Anggota Komisi VI DPR RI Fraksi PDI Perjuangan (PDIP) menggelar inspeksi mendadak (sidak) ke SPBU Pertamina di Jalan Palmerah Utara (IDN Times/Yosafat Diva Bayu Wisesa)
Lebih lanjut, Adisatrya mengatakan, pihak Pertamina mengakui adanya penurunan hingga 10 persen terhadap penjualan Pertamax. Sementara, untuk Pertalite masih terbilang stagnan.
"Nah, terkait peralihan tadi diakui sendiri oleh Direksi Pertamax bahwa di segmen Pertalite hampir tidak ada pergeseran ke tempat lain. Kalau di segmen Pertamax itu turun sekitar 10 persen. Ini cukup signifikan ya," ungkap dia.
Adisatrya menilai anjloknya penjualan Pertamax dipengaruhi dengan isu korupsi dan dugaan pengoplosan. Di sisi lain, segmentasi bensin kelas atas Pertamina bersaing dengan merek lain.
"Karena memang alternatifnya di segmen atas ini ya di mana konsumennya mungkin lebih mampu ya untuk membeli dari brand-brand lain, merek-merek lain yang mereka beralih. Tapi mereka yakini itu mungkin hanya untuk sementara," kata dia.
Sebelumnya, Direktur Ekonomi Digital dari Centre of Economic and Law Studies (CELIOS), Nailul Huda, memperkirakan kerugian konsumen per hari akibat pembelian BBM Pertamax oplosan mencapai Rp47,6 miliar.
Angka itu diperoleh dari harga jual Pertamax pada 2023 per liter-nya mencapai Rp13.400, dikurangi harga jual Pertalite di tahun yang sama, yaitu Rp10.000, lalu dikalikan 14.007,907 (konsumsi Pertamax per hari pada 2023).
Dari angka tersebut, menghasilkan kerugian konsumen mencapai Rp47,6 miliar. Bila dikalikan 360 hari, maka total kerugian konsumen per tahun akibat Pertamax yang dioplos mencapai Rp17,4 triliun.

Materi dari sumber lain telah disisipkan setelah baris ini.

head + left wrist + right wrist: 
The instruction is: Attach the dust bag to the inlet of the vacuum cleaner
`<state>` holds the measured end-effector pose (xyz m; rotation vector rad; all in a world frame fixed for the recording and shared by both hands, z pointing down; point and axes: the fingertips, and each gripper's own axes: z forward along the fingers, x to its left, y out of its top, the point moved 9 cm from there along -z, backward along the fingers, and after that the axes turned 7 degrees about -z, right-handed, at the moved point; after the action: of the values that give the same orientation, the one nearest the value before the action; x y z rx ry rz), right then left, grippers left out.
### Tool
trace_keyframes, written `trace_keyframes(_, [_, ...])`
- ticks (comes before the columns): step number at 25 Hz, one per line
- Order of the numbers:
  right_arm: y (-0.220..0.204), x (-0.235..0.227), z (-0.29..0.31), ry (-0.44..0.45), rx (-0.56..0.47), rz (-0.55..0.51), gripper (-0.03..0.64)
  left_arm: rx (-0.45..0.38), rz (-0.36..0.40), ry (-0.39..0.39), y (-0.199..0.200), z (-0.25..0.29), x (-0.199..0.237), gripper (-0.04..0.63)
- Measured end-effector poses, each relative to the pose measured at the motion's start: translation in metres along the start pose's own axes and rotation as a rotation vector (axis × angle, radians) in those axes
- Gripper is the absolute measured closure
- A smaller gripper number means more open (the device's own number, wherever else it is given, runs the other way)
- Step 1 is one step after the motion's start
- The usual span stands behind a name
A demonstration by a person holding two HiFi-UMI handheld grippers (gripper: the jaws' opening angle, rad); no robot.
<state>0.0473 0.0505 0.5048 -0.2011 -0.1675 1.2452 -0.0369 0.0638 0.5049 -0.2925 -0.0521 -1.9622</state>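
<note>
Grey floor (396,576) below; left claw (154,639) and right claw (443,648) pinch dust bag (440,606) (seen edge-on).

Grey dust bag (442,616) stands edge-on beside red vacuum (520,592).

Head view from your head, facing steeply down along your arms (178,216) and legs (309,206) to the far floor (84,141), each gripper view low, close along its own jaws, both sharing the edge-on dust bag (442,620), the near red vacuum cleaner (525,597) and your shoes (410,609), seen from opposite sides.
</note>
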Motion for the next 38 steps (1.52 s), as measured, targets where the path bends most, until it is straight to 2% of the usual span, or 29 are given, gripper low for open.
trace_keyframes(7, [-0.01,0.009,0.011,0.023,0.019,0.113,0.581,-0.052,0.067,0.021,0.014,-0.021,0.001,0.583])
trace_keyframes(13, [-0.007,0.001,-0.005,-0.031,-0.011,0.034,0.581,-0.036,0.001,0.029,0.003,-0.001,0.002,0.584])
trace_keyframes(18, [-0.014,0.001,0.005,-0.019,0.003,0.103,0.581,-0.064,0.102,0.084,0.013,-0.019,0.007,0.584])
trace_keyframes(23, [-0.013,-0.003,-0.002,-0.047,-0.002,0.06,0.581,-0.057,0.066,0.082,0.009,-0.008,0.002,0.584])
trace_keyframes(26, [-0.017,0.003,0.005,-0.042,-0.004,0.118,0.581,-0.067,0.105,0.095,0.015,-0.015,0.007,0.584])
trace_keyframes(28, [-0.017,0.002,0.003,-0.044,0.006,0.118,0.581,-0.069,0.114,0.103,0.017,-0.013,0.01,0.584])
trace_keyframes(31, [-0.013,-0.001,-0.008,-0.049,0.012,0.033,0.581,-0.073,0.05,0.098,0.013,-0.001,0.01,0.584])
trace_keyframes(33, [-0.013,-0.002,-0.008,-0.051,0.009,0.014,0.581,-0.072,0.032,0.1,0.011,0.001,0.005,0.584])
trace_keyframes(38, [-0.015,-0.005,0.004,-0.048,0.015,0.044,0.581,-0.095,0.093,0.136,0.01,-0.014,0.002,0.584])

"Kalau kita hitung per 2023 total ada Rp17,4 triliun kerugian masyarakat, yang itu disebabkan dari consumer loss saja. Belum kita hitung dari mesin yang rusak dan sebagainya. Begitu juga pump gasoline-nya yang rusak dan sebagainya," ujar Nailul ketika memberikan keterangan pers di kantor LBH Jakarta, Jumat, 28 Februari 2025.
Nailul juga menyebut, Pendapatan Domestik Bruto (PDB) yang hilang akibat kerugian konsumen yang muncul dari kasus rasuah tersebut yakni mencapai Rp13,4 triliun. Dari peristiwa tersebut, kata Nailul, membuktikan bahwa yang rugi tidak hanya negara.

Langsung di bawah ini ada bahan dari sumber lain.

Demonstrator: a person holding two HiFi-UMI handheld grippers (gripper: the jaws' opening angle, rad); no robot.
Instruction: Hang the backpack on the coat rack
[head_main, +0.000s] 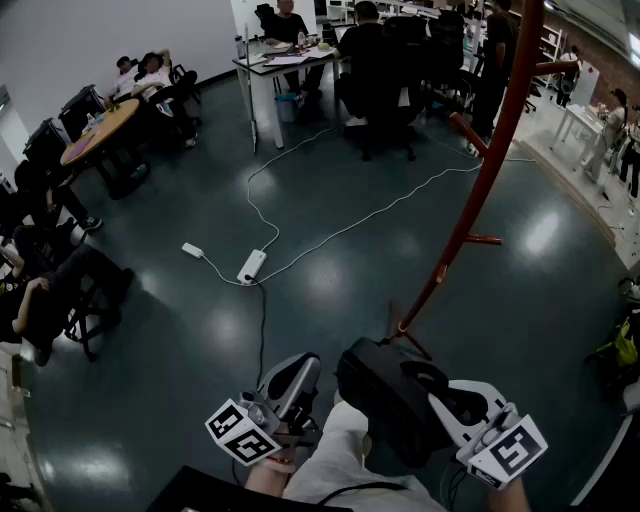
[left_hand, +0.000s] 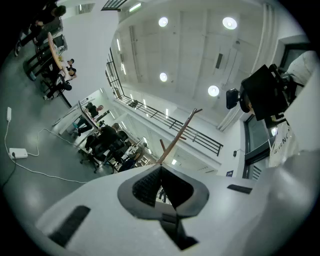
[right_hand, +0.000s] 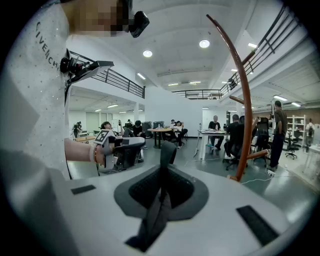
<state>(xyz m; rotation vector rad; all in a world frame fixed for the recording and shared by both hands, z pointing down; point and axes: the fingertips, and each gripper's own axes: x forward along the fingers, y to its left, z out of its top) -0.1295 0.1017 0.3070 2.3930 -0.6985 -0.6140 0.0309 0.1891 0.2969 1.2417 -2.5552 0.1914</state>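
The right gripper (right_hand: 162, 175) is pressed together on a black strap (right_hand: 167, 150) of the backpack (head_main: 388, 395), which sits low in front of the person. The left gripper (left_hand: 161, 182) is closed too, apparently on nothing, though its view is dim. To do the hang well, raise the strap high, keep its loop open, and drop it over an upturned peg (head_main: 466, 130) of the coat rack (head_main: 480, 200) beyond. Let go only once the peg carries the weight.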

"Ada juga kerugian cukup dalam yang dirasakan dari sisi konsumen," tutur dia.
Itu sebabnya CELIOS, kata Nailul, memilih mendampingi LBH Jakarta untuk membuka pos pengaduan bagi korban Pertamax oplosan. Diharapkan, pembukaan pos pengaduan bagi korban lebih bermanfaat dibandingkan sidak dadakan yang dilakukan oleh Komisi XII DPR pada Kamis kemarin.
"Kasus (pengoplosan) terjadi pada 2018-2023, sidaknya dilakukan pada 2025. Ini kan gak make sense," katanya.

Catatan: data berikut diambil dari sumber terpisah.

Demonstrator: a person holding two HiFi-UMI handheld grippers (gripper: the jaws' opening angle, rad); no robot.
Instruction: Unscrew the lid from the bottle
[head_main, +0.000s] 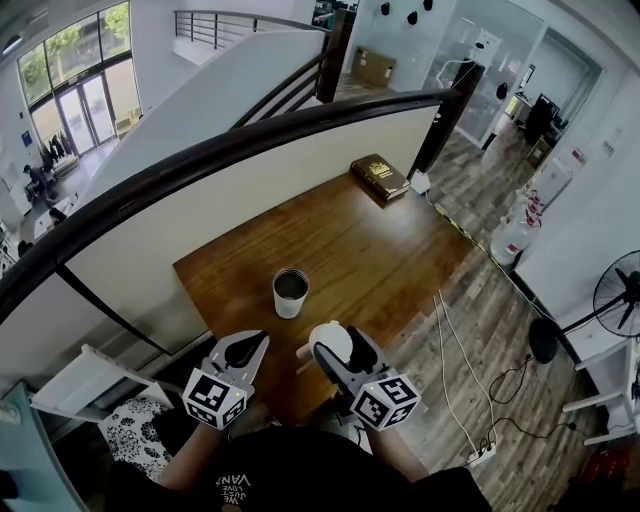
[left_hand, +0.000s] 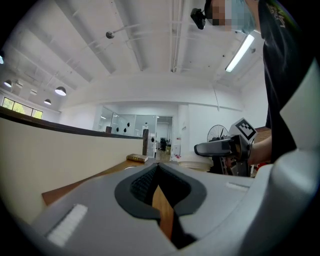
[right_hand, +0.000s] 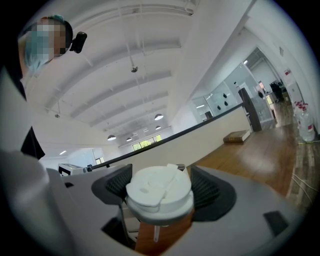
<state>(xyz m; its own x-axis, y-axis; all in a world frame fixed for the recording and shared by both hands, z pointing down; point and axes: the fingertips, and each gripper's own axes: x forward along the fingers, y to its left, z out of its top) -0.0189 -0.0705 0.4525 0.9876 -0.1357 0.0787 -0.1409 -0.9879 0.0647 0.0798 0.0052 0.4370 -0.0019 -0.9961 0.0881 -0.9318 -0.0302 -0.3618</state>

Sementara, Kejaksaan Agung (Kejagung) buka suara soal modus oplos minyak yang dilakukan para terduga kasus korupsi tata kelola minyak mentah dan produk kilang PT Pertamina (Persero), Sub Holding dan Kontraktor Kontrak Kerja Sama (KKKS) periode 2018-2023.
Kepala Pusat Penerangan Hukum Kejagung, Harli Siregar, mengungkapkan, Bahan Bakar Minyak (BBM) yang ada saat ini bukan dari hasil oplosan, dan tak ada kaitannya dengan modus para tersangka yang mengoplos Pertalite jadi Pertamax pada tahun kasus terjadi.
"Jadi jangan ada pemikiran di masyarakat bahwa seolah-olah minyak yang sekarang dipakai itu adalah oplosan, itu enggak tepat," kata dia di Jakarta, Rabu, 26 Februari 2025.